→ **Your assignment**: Every line in the listing below that holds the word "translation" should be returned.

→ **Materials provided**:
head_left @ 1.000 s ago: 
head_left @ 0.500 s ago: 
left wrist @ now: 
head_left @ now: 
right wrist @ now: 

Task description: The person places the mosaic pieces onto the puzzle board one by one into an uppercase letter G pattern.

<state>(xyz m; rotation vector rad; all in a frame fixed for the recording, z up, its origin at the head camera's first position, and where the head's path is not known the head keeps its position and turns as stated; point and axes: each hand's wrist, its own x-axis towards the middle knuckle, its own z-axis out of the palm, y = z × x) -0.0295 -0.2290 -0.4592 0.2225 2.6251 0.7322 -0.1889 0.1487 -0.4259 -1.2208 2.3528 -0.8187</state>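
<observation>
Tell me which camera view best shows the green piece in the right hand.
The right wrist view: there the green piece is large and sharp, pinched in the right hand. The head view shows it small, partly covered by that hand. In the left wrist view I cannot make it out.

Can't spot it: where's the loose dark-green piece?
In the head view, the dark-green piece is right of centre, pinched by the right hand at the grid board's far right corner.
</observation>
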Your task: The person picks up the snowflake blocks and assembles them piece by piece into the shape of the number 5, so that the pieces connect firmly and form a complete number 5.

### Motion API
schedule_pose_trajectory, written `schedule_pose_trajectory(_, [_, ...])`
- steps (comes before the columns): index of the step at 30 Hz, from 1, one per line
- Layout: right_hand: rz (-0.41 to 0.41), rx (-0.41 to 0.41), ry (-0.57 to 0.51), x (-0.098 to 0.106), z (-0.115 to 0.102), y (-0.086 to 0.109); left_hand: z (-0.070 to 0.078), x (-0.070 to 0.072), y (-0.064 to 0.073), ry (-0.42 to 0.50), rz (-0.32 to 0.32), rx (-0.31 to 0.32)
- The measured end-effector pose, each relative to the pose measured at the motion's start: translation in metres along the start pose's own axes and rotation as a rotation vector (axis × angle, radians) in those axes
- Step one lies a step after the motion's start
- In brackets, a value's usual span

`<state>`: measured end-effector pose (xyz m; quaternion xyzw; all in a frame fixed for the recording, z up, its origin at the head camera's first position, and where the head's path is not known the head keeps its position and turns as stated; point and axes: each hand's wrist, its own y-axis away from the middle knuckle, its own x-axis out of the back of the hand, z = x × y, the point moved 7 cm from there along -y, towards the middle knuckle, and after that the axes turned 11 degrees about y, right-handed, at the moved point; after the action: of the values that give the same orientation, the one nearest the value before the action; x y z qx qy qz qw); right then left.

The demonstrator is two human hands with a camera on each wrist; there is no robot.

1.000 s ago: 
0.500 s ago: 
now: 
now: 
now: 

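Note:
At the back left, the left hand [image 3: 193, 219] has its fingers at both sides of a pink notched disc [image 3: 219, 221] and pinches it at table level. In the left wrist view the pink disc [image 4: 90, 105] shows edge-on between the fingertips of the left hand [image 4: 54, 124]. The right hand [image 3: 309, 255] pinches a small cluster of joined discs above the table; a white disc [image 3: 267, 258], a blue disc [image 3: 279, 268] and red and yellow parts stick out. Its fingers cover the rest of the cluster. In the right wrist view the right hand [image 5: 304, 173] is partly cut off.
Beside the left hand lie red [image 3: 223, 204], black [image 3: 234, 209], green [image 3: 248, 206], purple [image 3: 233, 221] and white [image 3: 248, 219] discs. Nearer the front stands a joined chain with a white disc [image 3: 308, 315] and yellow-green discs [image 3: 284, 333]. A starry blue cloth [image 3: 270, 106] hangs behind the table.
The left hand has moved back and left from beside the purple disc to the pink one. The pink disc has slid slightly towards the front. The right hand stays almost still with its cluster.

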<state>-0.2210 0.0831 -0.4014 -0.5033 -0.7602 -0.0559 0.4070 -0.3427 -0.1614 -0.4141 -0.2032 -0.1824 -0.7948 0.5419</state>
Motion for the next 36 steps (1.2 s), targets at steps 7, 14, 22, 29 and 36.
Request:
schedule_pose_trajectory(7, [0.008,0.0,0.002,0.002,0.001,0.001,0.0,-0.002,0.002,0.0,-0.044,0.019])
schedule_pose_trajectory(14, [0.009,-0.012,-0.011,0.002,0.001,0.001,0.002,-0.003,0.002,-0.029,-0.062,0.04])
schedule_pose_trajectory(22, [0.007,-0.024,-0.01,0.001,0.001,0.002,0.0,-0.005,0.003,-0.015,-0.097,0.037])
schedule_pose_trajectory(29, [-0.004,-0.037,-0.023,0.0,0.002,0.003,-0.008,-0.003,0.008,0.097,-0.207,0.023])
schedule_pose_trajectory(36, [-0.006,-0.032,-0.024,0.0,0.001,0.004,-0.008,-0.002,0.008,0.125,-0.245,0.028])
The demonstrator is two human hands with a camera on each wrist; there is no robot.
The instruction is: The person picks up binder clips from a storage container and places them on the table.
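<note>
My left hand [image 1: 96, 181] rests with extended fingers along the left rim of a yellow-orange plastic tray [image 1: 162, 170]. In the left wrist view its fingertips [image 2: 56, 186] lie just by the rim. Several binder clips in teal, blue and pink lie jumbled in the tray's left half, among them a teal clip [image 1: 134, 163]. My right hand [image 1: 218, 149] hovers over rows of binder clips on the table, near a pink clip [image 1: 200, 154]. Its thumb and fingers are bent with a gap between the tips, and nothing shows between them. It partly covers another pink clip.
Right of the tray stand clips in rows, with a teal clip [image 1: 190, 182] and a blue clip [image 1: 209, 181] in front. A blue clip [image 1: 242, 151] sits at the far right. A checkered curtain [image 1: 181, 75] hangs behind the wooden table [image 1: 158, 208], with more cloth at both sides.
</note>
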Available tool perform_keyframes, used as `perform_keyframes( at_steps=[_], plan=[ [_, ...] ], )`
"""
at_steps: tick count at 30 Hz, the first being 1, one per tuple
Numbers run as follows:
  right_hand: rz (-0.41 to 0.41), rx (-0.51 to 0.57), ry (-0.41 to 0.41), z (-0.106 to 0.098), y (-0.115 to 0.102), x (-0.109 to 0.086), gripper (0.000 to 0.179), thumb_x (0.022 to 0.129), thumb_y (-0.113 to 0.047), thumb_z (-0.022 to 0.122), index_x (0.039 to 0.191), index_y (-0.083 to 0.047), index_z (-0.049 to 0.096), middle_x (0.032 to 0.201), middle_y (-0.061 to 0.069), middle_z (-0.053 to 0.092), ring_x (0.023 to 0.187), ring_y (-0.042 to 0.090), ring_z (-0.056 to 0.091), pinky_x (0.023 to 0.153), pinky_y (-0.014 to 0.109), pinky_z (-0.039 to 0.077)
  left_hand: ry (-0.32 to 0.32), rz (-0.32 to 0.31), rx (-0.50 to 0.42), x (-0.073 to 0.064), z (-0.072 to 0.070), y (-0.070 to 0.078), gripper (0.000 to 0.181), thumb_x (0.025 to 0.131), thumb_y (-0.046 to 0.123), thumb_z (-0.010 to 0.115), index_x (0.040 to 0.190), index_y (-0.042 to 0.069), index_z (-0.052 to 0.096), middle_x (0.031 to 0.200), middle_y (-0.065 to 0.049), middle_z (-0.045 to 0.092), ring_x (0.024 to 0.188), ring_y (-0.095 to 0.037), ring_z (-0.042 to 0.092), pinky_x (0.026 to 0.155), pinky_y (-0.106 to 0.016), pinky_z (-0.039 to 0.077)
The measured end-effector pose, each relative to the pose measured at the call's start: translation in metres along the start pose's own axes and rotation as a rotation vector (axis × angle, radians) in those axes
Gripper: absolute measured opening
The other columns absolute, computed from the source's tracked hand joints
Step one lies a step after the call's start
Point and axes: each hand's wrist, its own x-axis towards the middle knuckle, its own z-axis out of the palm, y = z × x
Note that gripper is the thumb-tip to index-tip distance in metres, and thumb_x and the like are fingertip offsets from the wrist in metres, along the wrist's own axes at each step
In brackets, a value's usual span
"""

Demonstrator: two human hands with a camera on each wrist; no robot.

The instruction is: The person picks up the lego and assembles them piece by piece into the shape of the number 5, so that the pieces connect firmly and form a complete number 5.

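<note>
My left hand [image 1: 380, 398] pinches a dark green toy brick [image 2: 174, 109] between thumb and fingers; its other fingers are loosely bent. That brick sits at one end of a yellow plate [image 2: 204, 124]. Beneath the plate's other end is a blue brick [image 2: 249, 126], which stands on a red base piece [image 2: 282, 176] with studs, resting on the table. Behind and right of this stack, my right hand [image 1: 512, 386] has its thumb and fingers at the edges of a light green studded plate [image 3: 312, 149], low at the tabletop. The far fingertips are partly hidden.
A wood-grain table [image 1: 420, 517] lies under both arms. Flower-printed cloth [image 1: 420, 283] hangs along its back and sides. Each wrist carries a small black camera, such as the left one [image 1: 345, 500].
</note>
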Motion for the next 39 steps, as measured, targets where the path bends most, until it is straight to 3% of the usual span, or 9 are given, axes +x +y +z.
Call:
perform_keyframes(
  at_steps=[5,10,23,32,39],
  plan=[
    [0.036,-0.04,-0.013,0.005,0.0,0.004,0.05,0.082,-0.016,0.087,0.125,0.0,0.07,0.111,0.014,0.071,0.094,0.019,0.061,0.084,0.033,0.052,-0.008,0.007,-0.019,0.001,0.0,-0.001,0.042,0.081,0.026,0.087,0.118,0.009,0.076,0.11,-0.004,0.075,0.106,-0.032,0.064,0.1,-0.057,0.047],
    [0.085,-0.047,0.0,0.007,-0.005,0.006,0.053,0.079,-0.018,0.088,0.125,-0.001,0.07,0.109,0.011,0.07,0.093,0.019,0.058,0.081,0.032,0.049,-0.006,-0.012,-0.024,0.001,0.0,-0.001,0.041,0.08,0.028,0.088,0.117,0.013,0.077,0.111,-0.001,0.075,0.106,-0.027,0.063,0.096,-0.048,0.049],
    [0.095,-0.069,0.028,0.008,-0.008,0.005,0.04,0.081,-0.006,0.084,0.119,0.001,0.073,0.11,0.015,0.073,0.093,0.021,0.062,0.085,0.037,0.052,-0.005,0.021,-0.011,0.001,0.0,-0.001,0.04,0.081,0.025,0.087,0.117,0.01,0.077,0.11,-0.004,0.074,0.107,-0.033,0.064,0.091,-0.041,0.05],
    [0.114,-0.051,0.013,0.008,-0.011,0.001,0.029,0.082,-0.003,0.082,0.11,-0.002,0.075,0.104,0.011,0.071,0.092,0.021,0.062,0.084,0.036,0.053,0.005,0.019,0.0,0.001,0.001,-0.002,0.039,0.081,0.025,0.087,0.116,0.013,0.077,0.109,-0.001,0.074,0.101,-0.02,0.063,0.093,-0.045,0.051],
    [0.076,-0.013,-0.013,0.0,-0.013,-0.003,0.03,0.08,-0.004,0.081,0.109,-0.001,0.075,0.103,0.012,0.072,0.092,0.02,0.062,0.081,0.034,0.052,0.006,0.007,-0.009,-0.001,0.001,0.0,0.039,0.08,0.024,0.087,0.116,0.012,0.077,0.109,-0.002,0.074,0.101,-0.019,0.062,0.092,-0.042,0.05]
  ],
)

→ **Solution to this exercise**:
- The measured end-effector pose, each relative to the pose measured at the motion's start: translation in metres along the start pose's own axes and rotation as a rotation vector (axis × angle, radians) in those axes
The measured end-effector pose, each relative to the pose measured at the call's start: translation in metres along the start pose's own axes and rotation as a rotation vector (axis × angle, radians) in those axes

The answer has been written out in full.